By: Michelle Huang, PharmD Candidate c/o 2021

In the midst of countless chronic diseases that we face today, one that is usually overlooked is posttraumatic stress disorder (PTSD). On average it affects 5.2 million individuals per year and women are twice as likely to develop PTSD.1 This overwhelming incidence is greatly attributed to the number of veterans who served during the Vietnam or Gulf Wars or faced other, similar life-threatening experiences. As a result, new studies suggest a correlation between PTSD and risk of developing cognitive decline and dementia.2

A recent study conducted at the University of Iowa elucidated the negative effects of psychoactive medications. At baseline, or initial reading, patients were assessed on their cognitive function after an adverse life event. In 2002 to 2003, researchers compared initial readings to follow-up data in order to determine the likelihood of developing dementia.2 Scores were determined and adjusted according to sex and age as to minimize discrepancies. The researchers concluded that there was an additional risk for dementia among PTSD patients who took antipsychotic medications. Patients who did not use any medications did not develop dementia during the follow-up and those who took medications were at greater risk for developing the condition. Antipsychotics were also proven to speed up the process of developing dementia altogether.2

However, the correlation between PTSD and increased dementia risk could not be established because increased dementia risk could be due to numerous factors.3 Amongst the various factors, PTSD symptom severity has been shown to be highly confounding since severe PTSD usually means that the individual has received treatment with psychoactive medications.3 Furthermore, there are a lack of studies conducted that posed any association between PTSD and risk for dementia. Some even claim the medications themselves influenced the risk for dementia.

The topic of antipsychotics as a psychotherapy for PTSD is crucial because there is a direct correlation these medications and an increased risk of dementia that cause patients to sustain a higher extracellular activity of serotonin and noradrenaline.4 In doing so, the medications can impair cognitive function and increase the risk of dementia among PTSD patients.2 Stress can also play a major role in dementia development since it damages the hippocampus, which is critical in memory and learning. Malfunctioning of the hippocampus leads to abnormalities in neurotransmitters and hormone levels, subsequently triggering dementia.4

There is still no substantial information to help us understand the relationship between antipsychotic medication use and dementia.
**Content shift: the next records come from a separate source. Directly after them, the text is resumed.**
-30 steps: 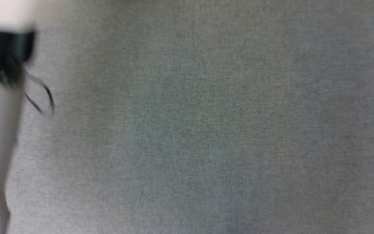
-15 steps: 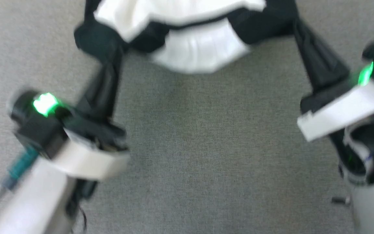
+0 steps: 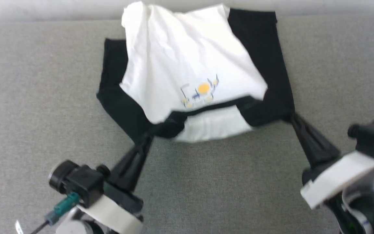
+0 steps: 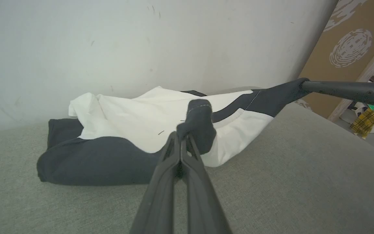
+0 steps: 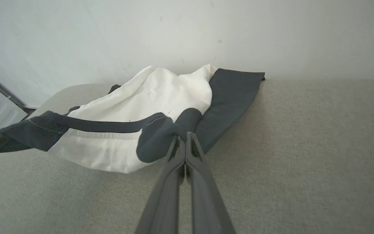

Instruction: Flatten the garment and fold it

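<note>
Grey desk (image 3: 206, 182): a cloth-covered top, backed by a pale wall (image 4: 141, 39) at 12 o'clock.
White-and-black garment (image 3: 187, 65): lies rumpled toward 12 o'clock on the desk, with a small print (image 3: 200, 89) facing up and the black sleeves (image 3: 265, 58) lying along either side.
Robot's left pincer (image 3: 146, 138): pressed together on a bunch of black cloth at the garment's 7 o'clock corner, just beside the neckband (image 3: 206, 109).
Robot's right pincer (image 3: 292, 115): likewise clamped on black shoulder cloth, at the 4 o'clock corner.
Near edge: the collar end is raised off the desk and drawn between the two grips, while the far end rests on the top.
Handling, as judged: light, limp jersey. It will sag, drag and crease rather than keep a shape. Thin cloth may slip from narrow fingers under a sharp tug.
Where to hold, as judged: doubled cloth at the shoulder seams or hem corners, taken at two matched points, so the body spreads evenly and the wrinkles at 12 o'clock pull out.
</note>
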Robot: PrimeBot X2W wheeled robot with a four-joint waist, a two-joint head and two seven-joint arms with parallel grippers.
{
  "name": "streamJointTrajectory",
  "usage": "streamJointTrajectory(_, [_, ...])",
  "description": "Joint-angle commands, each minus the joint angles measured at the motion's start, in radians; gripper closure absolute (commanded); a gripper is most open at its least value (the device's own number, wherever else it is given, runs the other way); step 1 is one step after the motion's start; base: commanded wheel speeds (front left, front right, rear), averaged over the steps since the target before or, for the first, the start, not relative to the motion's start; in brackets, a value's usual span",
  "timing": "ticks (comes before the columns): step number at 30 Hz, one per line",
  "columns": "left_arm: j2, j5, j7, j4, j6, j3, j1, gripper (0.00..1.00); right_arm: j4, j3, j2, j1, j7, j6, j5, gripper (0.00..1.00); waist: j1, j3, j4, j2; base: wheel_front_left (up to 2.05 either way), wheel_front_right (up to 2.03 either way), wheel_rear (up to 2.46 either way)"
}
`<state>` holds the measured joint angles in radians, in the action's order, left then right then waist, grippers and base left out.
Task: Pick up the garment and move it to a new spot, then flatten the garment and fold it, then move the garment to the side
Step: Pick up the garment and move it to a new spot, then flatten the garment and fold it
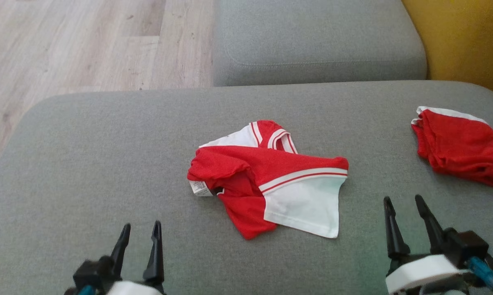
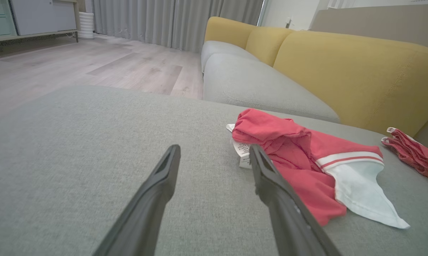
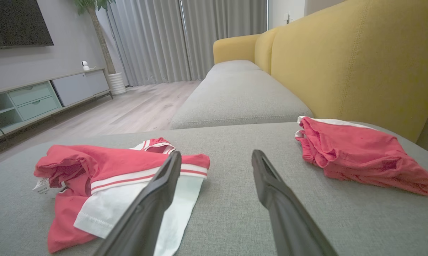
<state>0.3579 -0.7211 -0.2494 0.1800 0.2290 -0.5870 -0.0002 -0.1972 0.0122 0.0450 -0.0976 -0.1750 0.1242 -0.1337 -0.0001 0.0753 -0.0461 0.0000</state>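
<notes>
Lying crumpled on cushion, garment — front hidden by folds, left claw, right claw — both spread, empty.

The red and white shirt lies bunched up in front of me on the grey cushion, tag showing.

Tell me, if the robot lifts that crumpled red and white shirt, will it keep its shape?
Probably not: the crumpled red and white fabric shirt lies in soft folds, so it should droop. Its thin edges suggest little weight. Pushed across the textured grey sofa cushion, it would likely bunch.
</notes>
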Motion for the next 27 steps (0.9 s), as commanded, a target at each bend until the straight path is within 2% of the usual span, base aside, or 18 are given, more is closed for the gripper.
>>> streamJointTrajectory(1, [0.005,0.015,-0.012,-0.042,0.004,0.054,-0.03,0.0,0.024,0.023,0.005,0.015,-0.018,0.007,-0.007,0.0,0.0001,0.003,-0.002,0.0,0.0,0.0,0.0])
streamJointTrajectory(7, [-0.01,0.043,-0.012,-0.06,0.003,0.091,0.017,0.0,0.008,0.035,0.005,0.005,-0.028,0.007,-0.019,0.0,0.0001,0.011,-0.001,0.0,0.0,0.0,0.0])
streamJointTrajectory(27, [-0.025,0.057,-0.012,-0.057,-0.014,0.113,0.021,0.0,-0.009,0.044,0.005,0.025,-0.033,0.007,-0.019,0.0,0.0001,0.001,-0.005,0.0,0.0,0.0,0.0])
We should continue to look for treatments that would ultimately reduce the risk of adverse health outcomes like dementia through advanced screening for cognitive impairment. Perhaps by finding appropriate and effective treatments for PTSD patients, we can start to eliminate the drugs that account for the development of dementia in old age. Ultimately, continued research on the effects of antipsychotic medications for PTSD and other related conditions can help determine ways to improve patient care and outcomes altogether.



  1. Post Traumatic Stress Disorder. http://www.ptsd.ne.gov/index.html. Accessed 09/14/2017.
  2. Mawanda F, Wallace RB, McCoy K, Abrams TE. PTSD, psychotropic medication use, and the risk of dementia among US veterans: A retrospective cohort study. J Am Geriatr Soc. 2017;65(5):1043-50.
  3. Greenberg MS, Tanev K, Marin MF, Pitman RK. Stress, PTSD, and dementia. Alzheimers Dement. 2014;10(3 Suppl):S155-65.
  4. Yaffe K, Vittinghoff E, Lindquist K, et al. Posttraumatic stress disorder and risk of dementia among US veterans. Arch Gen Psychiatry. 2010;67(6):608-613.